Following the Court of Appeal's decision in B v Secretary of State for Work and Pensions, CPAG asked the DWP for its policy on waiver of overpayments by the Secretary of State. We have at last received a copy of this, and what follows summarises its contents.
Advisers may find it helpful to address the points in the policy when requesting a waiver, although the DWP should not regard them as exhaustive, and should take other relevant factors into consideration.
Agreement to repay
If the claimant agrees to repay the overpayment, even if reluctantly, the DWP's policy is to pursue recovery. This means that where the claimant wants to ask for an overpayment to be written off, he or she should not agree to repay. The claimant may need advice on this, since if they don't agree to repay and don't request a waiver, the DWP will recover. The claimant needs to ask for recovery to be waived for it to be considered.
The guidance makes it clear that it is only in exceptional cases that recovery will be waived; those that are particularly distressing or where there is severe ill-health, and that this waiver is most likely to be considered where the overpayment was incurred in good faith. Whether an overpayment was incurred in good or bad faith depends on the claimant's culpability. Bad faith would be a deliberate failure to disclose or misrepresentation, including where there is a prosecution or caution for fraud. The fact that it has been determined that an overpayment is recoverable does not in itself mean it was incurred in bad faith.
Overpayments less than the 'small overpayment limit' of £40 can be waived by the local office. Otherwise the waiver must be considered centrally. Debt management has delegated authority to waive overpayments up to £100,000 where there is severe hardship. Waiver of recovery of overpayments of more than £1,000 on other grounds, or less where questions of principle arise, requires Treasury approval.
Cases are to be considered on their individual merits and the following factors are considered.
- The type of overpayment.
- Good/bad faith - the culpability of the claimant.
- The length of time since the overpayment was made.
- Whether recovery will have a detrimental effect, and the claimant's personal circumstances.
- Defences against recovery.
- Cost-effectiveness of recovery.
- Where a group of people have all been overpaid as a result of the same mistake, then each person should be treated equally as regards recovery.
The reasons for waiver must be documented and must be defensible to the National Audit Office.
Request not to recover
When it receives a request not to recover an overpayment, the DWP's policy is to follow these steps.
1. Did the claimant receive the overpayment in bad faith?

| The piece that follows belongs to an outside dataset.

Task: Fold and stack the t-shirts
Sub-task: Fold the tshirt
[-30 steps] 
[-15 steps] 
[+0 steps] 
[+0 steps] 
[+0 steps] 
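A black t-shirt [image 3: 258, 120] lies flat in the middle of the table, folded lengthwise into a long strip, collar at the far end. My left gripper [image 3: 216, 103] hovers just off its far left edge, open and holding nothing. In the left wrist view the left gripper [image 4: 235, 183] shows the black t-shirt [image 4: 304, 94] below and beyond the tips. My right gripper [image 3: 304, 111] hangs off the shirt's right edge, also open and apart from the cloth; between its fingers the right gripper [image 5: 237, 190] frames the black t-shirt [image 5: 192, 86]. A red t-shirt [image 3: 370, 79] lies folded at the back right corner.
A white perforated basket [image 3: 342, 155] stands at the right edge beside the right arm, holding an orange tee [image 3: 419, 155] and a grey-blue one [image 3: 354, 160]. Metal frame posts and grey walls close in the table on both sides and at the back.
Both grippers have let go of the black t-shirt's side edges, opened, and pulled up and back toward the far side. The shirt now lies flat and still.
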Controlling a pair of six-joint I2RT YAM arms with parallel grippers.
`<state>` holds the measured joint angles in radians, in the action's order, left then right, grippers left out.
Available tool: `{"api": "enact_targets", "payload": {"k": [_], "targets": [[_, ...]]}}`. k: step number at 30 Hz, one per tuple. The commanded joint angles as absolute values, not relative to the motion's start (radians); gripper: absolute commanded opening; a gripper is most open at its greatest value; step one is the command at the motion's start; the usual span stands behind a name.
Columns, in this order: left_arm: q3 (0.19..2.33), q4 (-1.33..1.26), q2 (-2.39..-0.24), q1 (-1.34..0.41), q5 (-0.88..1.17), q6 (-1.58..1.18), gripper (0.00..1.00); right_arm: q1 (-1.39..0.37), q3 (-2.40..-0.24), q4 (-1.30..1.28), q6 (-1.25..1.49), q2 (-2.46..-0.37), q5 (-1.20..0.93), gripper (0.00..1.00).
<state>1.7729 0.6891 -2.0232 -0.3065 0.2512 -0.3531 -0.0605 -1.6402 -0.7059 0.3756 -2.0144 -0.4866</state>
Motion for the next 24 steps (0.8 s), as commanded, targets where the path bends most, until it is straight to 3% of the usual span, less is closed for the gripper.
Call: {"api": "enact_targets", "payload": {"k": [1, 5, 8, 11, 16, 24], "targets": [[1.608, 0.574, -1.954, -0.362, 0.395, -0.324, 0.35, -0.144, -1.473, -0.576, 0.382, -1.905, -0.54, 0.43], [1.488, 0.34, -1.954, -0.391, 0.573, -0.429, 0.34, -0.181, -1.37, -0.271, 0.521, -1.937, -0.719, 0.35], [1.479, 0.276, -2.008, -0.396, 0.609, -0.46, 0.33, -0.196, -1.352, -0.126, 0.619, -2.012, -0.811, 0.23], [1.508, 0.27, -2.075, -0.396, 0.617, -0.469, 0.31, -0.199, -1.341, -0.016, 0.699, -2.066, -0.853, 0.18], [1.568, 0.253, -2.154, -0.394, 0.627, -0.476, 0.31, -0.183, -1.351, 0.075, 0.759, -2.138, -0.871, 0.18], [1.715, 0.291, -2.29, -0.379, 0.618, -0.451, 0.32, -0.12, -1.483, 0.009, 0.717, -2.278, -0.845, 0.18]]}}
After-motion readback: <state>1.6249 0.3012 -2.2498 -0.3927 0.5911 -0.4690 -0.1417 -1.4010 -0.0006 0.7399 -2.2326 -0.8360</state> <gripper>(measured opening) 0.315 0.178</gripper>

If so, the overpayment may be waived on hardship grounds only (see below), and only where the justification is exceptional.

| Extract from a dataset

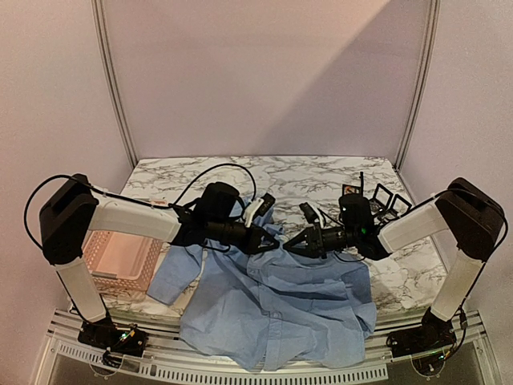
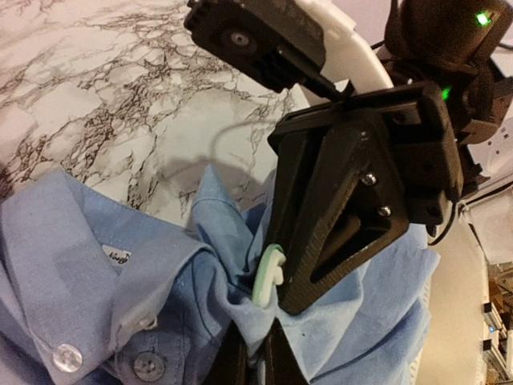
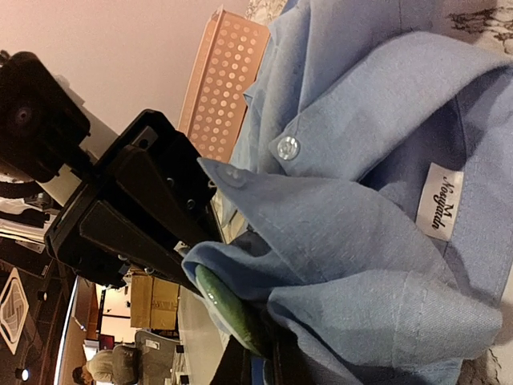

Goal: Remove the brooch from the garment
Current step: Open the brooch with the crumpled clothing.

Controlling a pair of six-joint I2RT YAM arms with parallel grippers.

2. If the Secretary of State were to sue the claimant for the money in the county court, would the claimant have a defence? The guidance says legal advice should be sought where these points are raised.
a) Did the claimant change his or her position in reliance upon the extra benefit, for instance by spending it so that his or her lifestyle was altered? This could just be by buying extra or better quality food. Any part of the overpayment not yet spent can still be recovered.
b) Was the claimant told by the DWP that the money was rightfully theirs and spent it in good faith? (estoppel) This applies where:
- the claimant was told the overpayment was rightfully theirs;
- the claimant has changed their position in good faith, i.e. by spending the money;
- the overpayment was not mainly due to the claimant's error.
It could include where the claimant replies to a request for reasons why repayment should not be made and does not receive a response, or the response is delayed, leading the claimant to think that their reply was satisfactory and they could keep the money. If the claimant can establish this ground, then even if part of the overpayment is not spent, it cannot be recovered.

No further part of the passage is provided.